- Exercise aim
Every line of the listing below is to be repeated exactly; the pictures stay out.

═══ Supplied material

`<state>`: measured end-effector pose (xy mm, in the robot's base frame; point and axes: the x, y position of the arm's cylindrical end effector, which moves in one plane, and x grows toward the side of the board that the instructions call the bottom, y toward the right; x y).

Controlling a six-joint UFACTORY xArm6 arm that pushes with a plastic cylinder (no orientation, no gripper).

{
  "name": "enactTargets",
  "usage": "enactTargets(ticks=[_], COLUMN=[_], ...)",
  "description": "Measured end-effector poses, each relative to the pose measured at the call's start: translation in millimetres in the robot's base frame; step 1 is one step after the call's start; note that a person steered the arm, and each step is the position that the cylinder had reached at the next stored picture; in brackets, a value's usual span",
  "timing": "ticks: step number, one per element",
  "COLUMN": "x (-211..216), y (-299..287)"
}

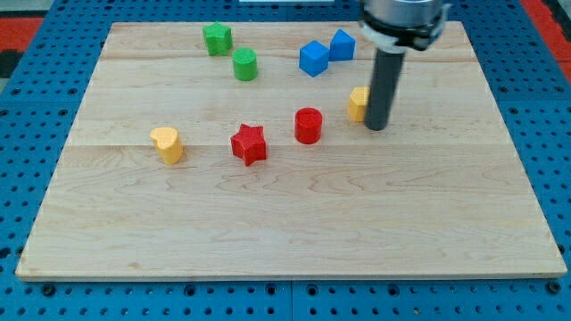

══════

- Output for this task
`<state>`: measured end-effector pose (xy mm, in the robot's base frame; point and axes: the x, y position of the arm's cylindrical end effector, which moves in one plane, and x grows toward the side of the board that the instructions call the bottom, y toward the right; x y).

Controlling a six-joint UFACTORY xArm6 arm that pushes with a plastic cylinder (no orientation, no gripper).

{
  "name": "enactTargets",
  "usage": "enactTargets(ticks=[_], COLUMN=[_], ...)",
  "description": "Measured end-effector poses, each relative to the pose measured at the call's start: translation in millimetres in the robot's base frame; step 1 is one step after the call's start; note that a person steered the arm, and each step is the position that the cylinder had reached at the next stored picture; in brackets, a value's usual span",
  "timing": "ticks: step number, one per element",
  "COLUMN": "x (-211..216), y (-299..287)"
}

The answer given is complete.